■ BRIEF: Your response should give back each record exactly, word for word.
====
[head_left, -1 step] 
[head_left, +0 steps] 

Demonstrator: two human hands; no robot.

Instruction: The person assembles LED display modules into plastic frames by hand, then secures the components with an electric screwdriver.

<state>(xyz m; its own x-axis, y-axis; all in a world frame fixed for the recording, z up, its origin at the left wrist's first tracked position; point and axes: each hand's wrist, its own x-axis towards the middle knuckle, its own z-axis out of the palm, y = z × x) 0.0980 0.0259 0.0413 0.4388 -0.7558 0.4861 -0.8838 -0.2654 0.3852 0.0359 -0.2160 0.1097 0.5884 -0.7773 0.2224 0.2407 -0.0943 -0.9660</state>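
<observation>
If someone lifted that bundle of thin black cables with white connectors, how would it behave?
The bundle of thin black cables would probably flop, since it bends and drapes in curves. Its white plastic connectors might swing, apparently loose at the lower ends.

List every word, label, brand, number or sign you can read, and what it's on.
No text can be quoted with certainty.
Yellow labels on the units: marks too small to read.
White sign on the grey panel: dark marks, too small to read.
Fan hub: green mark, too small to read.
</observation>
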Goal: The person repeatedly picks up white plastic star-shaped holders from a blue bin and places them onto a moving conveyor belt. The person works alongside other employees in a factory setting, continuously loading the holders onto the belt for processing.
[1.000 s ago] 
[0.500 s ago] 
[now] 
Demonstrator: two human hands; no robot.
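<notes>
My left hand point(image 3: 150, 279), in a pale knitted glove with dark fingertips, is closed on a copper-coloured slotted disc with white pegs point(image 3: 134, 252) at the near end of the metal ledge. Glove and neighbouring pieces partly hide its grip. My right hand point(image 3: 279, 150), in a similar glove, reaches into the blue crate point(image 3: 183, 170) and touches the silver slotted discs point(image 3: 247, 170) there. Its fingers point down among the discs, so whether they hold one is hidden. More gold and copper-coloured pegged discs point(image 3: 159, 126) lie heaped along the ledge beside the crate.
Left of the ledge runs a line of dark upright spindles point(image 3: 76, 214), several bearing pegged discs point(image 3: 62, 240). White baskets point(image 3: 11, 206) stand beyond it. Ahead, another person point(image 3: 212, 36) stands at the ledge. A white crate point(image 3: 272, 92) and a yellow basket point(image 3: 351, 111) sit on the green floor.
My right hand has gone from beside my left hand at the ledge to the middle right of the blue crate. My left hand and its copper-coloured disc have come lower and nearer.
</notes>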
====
■ PROBLEM SOLUTION:
[head_left, -1 step] 
[head_left, +0 steps] 

Demonstrator: two human hands; no robot.

Instruction: The person assembles LED display modules into plastic frames by hand, then secures the components with an electric screwdriver.

<state>(xyz m; its own x-axis, y-axis; all in a world frame fixed for the recording, z up, its origin at the left wrist's first tracked position; point and axes: each hand's wrist, its own x-axis towards the middle knuckle, its own z-axis out of the palm, y = z × x) 0.0980 0.0259 0.0413 0.4388 -0.7558 0.4861 -0.8838 -0.2654 0.3852 0.0359 -0.2160 0.1097 0.5884 -0.7773 0.2224 0.2407 -0.0943 -0.9660</state>
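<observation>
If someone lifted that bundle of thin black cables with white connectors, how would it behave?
The bundle of thin black cables would probably flop, since it bends and drapes in curves. Its white plastic connectors might swing, apparently loose at the lower ends.

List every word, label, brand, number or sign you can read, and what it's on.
No text can be quoted with certainty.
Yellow labels on the units: marks too small to read.
White sign on the grey panel: dark marks, too small to read.
Fan hub: green mark, too small to read.
</observation>
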Goal: The person repeatedly picks up white plastic star-shaped holders from a blue bin and places them onto a moving conveyor belt. The person works alongside other employees in a factory setting, continuously loading the holders onto the belt for processing.
[1.000 s ago] 
[0.500 s ago] 
[now] 
Demonstrator: two human hands; no robot.
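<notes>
My left hand point(image 3: 150, 279), in a pale knitted glove with dark fingertips, is closed on a copper-coloured slotted disc with white pegs point(image 3: 134, 252) at the near end of the metal ledge. Glove and neighbouring pieces partly hide its grip. My right hand point(image 3: 279, 150), in a similar glove, reaches into the blue crate point(image 3: 183, 170) and touches the silver slotted discs point(image 3: 247, 170) there. Its fingers point down among the discs, so whether they hold one is hidden. More gold and copper-coloured pegged discs point(image 3: 159, 126) lie heaped along the ledge beside the crate.
Left of the ledge runs a line of dark upright spindles point(image 3: 76, 214), several bearing pegged discs point(image 3: 62, 240). White baskets point(image 3: 11, 206) stand beyond it. Ahead, another person point(image 3: 212, 36) stands at the ledge. A white crate point(image 3: 272, 92) and a yellow basket point(image 3: 351, 111) sit on the green floor.
My right hand has gone from beside my left hand at the ledge to the middle right of the blue crate. My left hand and its copper-coloured disc have come lower and nearer.
</notes>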

What the answer needed to say has been said.